Actors compete against selves for Golden Globes

Clint Eastwood’s competing against himself. So is Leonardo DiCaprio.

Toni Collette is up for two awards, for both film and TV. So are Chiwetel Ejiofor, Emily Blunt and Helen Mirren.

Borat, or the actor who played him, may be allowed to give an acceptance speech – probably censored for TV.

“Babel” plucked seven nominations; “The Departed” and “Dreamgirls” came up with five each.

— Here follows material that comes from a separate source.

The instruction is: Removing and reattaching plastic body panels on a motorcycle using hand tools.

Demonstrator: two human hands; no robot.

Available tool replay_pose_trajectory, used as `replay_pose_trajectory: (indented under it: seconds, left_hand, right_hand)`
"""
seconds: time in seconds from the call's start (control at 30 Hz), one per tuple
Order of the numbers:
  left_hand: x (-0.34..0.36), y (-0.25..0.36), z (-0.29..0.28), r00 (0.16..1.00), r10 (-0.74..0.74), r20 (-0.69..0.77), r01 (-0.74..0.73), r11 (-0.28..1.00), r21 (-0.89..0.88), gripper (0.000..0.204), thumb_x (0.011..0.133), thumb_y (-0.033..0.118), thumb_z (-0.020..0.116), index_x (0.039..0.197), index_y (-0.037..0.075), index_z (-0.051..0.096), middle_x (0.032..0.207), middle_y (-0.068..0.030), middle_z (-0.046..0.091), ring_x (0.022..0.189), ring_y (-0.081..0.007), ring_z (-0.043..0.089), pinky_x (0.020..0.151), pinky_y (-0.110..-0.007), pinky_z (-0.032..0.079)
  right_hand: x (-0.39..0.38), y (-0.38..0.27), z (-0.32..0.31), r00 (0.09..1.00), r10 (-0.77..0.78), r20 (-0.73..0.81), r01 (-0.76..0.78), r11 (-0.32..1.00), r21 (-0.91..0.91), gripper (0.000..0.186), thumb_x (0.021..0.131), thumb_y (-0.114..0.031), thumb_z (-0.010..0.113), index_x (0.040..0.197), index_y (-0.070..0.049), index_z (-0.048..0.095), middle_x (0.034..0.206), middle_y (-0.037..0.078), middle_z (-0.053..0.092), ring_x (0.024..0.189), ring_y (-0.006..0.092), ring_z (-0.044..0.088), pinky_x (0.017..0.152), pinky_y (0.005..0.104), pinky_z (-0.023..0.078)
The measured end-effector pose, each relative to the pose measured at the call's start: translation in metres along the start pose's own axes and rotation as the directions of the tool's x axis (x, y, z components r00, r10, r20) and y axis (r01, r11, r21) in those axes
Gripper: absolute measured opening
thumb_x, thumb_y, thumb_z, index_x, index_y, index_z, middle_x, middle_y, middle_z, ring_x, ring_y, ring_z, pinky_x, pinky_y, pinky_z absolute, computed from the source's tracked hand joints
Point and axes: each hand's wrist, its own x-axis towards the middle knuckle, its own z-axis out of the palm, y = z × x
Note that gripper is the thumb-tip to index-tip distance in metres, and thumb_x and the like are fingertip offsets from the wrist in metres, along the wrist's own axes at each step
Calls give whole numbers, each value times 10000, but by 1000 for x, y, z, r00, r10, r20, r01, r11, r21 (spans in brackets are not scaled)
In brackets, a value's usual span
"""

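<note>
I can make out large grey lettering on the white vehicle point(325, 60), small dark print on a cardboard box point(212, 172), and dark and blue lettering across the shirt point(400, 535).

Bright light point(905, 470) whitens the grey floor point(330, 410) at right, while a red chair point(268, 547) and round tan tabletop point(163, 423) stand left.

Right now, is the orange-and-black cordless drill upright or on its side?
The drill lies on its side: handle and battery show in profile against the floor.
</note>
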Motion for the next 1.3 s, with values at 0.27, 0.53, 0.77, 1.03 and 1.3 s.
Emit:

Thus, did the Hollywood Foreign Press Association’s Golden Globe nominations do their annual dirty work on Thursday, narrowing the field of potential Oscar contenders, inviting the odd unknown into the party, but mainly eliminating a lot of names from the list of “Oscar hopefuls” a month before Academy Award nominations come out.

The Globes are often a decent Oscar barometer – well, except for “Crash” and “Million Dollar Baby.”

This year, Foreign Press ignored “United 93” and “World Trade Center,” but remembered Ben Affleck’s Venice Film Festival award-winning turn as the late TV Superman George Reeves in “Hollywoodland.”

“My enthusiasm for going this year is tempered only by the knowledge of how much George would have loved to be there,” Affleck said, noting the Globes’ reputation as “a great party.”

Eastwood is up for best director for both halves of his World War II Iwo Jima epic, “Flags of Our Fathers” and “Letters from Iwo Jima” -“projects that I hold very dear and I am thrilled that the members of the HFPA share my enthusiasm for these two movies,” he said. This year, he’s an underdog. Martin Scorsese (“The Departed”) is the favorite.

DiCaprio was tapped for both “The Departed” and “Blood Diamond.”

On the TV side, the Globes are less a harbinger of future TV honors (the Emmys come out in August) than a recognition of new talent. The foreign press association thus anointed “Heroes” and “Ugly Betty” and its star America Ferrera, nominations for longer-running series such as “Desperate Housewives,” “Entourage,” “Scrubs,” “The Sopranos” and “Grey’s Anatomy” and their stars.

The 64th Golden Globe Awards will be handed out at 7 p.m. CST Jan. 15 on Sunflower Broadband channels 8 and 14.